WHAT TO WORK ON -> Return the entries below precisely, omitting nothing.

RECORDS PROVIDED ->
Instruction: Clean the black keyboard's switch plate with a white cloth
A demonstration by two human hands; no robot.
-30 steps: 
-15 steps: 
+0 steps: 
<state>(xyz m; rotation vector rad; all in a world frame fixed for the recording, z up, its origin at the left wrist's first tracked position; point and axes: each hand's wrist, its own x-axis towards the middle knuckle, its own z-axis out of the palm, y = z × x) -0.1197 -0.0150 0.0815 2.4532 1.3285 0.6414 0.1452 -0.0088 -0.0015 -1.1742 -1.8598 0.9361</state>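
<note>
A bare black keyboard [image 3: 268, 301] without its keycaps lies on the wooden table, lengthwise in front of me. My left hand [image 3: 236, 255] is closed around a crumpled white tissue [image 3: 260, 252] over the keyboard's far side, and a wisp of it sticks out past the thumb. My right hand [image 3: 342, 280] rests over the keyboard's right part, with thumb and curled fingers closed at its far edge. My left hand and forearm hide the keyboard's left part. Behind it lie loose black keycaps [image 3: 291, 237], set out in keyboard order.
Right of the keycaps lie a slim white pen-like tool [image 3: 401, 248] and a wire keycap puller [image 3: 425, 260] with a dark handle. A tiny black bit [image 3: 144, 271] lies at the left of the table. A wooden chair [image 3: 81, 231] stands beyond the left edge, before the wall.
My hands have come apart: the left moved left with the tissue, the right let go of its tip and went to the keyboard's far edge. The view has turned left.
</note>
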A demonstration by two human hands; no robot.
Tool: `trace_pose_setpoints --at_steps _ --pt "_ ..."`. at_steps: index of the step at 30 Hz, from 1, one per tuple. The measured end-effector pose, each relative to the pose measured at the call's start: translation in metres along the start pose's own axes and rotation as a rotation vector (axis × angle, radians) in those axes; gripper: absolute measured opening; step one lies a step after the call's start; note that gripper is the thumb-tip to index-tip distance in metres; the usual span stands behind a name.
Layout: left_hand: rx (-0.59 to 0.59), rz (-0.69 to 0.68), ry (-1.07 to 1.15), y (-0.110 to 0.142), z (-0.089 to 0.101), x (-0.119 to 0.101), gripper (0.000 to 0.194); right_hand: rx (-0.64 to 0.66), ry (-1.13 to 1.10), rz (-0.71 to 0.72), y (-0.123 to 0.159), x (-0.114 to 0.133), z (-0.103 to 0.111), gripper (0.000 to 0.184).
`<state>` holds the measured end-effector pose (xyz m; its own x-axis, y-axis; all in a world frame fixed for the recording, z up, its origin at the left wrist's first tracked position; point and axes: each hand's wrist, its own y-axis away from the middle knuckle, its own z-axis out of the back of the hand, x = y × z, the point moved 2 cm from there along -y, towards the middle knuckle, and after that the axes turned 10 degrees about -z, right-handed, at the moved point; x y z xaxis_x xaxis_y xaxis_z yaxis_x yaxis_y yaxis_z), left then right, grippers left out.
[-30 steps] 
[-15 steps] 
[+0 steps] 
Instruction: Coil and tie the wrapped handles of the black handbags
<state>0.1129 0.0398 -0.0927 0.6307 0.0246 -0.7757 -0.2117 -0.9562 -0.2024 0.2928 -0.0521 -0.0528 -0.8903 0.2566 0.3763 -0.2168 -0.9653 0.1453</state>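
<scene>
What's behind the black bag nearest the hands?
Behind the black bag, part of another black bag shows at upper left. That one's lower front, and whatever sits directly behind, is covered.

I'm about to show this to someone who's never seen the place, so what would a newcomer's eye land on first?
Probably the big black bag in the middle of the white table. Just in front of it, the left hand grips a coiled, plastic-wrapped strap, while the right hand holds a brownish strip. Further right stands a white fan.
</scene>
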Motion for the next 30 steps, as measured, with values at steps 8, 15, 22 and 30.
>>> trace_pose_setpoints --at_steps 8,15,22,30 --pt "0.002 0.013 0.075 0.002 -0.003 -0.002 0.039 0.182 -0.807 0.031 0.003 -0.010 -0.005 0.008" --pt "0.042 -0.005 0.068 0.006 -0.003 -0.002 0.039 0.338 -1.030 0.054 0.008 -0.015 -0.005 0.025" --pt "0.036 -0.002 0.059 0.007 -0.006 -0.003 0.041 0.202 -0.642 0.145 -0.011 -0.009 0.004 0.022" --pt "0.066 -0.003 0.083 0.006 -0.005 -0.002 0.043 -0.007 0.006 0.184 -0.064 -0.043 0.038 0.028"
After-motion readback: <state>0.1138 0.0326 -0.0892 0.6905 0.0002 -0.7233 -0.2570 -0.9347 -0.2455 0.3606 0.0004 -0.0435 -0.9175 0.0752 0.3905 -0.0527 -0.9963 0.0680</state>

ANSWER FOR THIS EXERCISE ->
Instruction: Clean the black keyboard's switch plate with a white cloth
A demonstration by two human hands; no robot.
-30 steps: 
-15 steps: 
+0 steps: 
<state>(xyz m; rotation vector rad; all in a world frame fixed for the recording, z up, its origin at the left wrist's first tracked position; point and axes: each hand's wrist, its own x-axis towards the middle knuckle, its own z-axis out of the palm, y = z × x) -0.1197 -0.0150 0.0815 2.4532 1.3285 0.6414 0.1452 -0.0088 -0.0015 -1.1742 -1.8598 0.9361</state>
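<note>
A bare black keyboard [image 3: 268, 301] without its keycaps lies on the wooden table, lengthwise in front of me. My left hand [image 3: 236, 255] is closed around a crumpled white tissue [image 3: 260, 252] over the keyboard's far side, and a wisp of it sticks out past the thumb. My right hand [image 3: 342, 280] rests over the keyboard's right part, with thumb and curled fingers closed at its far edge. My left hand and forearm hide the keyboard's left part. Behind it lie loose black keycaps [image 3: 291, 237], set out in keyboard order.
Right of the keycaps lie a slim white pen-like tool [image 3: 401, 248] and a wire keycap puller [image 3: 425, 260] with a dark handle. A tiny black bit [image 3: 144, 271] lies at the left of the table. A wooden chair [image 3: 81, 231] stands beyond the left edge, before the wall.
My hands have come apart: the left moved left with the tissue, the right let go of its tip and went to the keyboard's far edge. The view has turned left.
</note>
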A demonstration by two human hands; no robot.
Tool: `trace_pose_setpoints --at_steps _ --pt "_ ..."`. at_steps: index of the step at 30 Hz, from 1, one per tuple. The measured end-effector pose, each relative to the pose measured at the call's start: translation in metres along the start pose's own axes and rotation as a rotation vector (axis × angle, radians) in those axes; gripper: absolute measured opening; step one lies a step after the call's start; note that gripper is the thumb-tip to index-tip distance in metres; the usual span stands behind a name.
Layout: left_hand: rx (-0.59 to 0.59), rz (-0.69 to 0.68), ry (-1.07 to 1.15), y (-0.110 to 0.142), z (-0.089 to 0.101), x (-0.119 to 0.101), gripper (0.000 to 0.194); right_hand: rx (-0.64 to 0.66), ry (-1.13 to 1.10), rz (-0.71 to 0.72), y (-0.123 to 0.159), x (-0.114 to 0.133), z (-0.103 to 0.111), gripper (0.000 to 0.184).
`<state>` holds the measured end-effector pose (xyz m; its own x-axis, y-axis; all in a world frame fixed for the recording, z up, its origin at the left wrist's first tracked position; point and axes: each hand's wrist, its own y-axis away from the middle knuckle, its own z-axis out of the back of the hand, x = y × z, the point moved 2 cm from there along -y, towards the middle knuckle, and after that the axes turned 10 degrees about -z, right-handed, at the moved point; x y z xaxis_x xaxis_y xaxis_z yaxis_x yaxis_y yaxis_z), left then right, grippers left out.
[-30 steps] 
[-15 steps] 
[+0 steps] 
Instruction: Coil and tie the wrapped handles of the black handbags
<state>0.1129 0.0398 -0.0927 0.6307 0.0246 -0.7757 -0.2117 -0.9562 -0.2024 0.2928 -0.0521 -0.0528 -0.8903 0.2566 0.3763 -0.2168 -0.9653 0.1453</state>
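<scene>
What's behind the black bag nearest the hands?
Behind the black bag, part of another black bag shows at upper left. That one's lower front, and whatever sits directly behind, is covered.

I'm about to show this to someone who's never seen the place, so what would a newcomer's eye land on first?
Probably the big black bag in the middle of the white table. Just in front of it, the left hand grips a coiled, plastic-wrapped strap, while the right hand holds a brownish strip. Further right stands a white fan.
</scene>
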Motion for the next 30 steps, as measured, with values at steps 8, 15, 22 and 30.
>>> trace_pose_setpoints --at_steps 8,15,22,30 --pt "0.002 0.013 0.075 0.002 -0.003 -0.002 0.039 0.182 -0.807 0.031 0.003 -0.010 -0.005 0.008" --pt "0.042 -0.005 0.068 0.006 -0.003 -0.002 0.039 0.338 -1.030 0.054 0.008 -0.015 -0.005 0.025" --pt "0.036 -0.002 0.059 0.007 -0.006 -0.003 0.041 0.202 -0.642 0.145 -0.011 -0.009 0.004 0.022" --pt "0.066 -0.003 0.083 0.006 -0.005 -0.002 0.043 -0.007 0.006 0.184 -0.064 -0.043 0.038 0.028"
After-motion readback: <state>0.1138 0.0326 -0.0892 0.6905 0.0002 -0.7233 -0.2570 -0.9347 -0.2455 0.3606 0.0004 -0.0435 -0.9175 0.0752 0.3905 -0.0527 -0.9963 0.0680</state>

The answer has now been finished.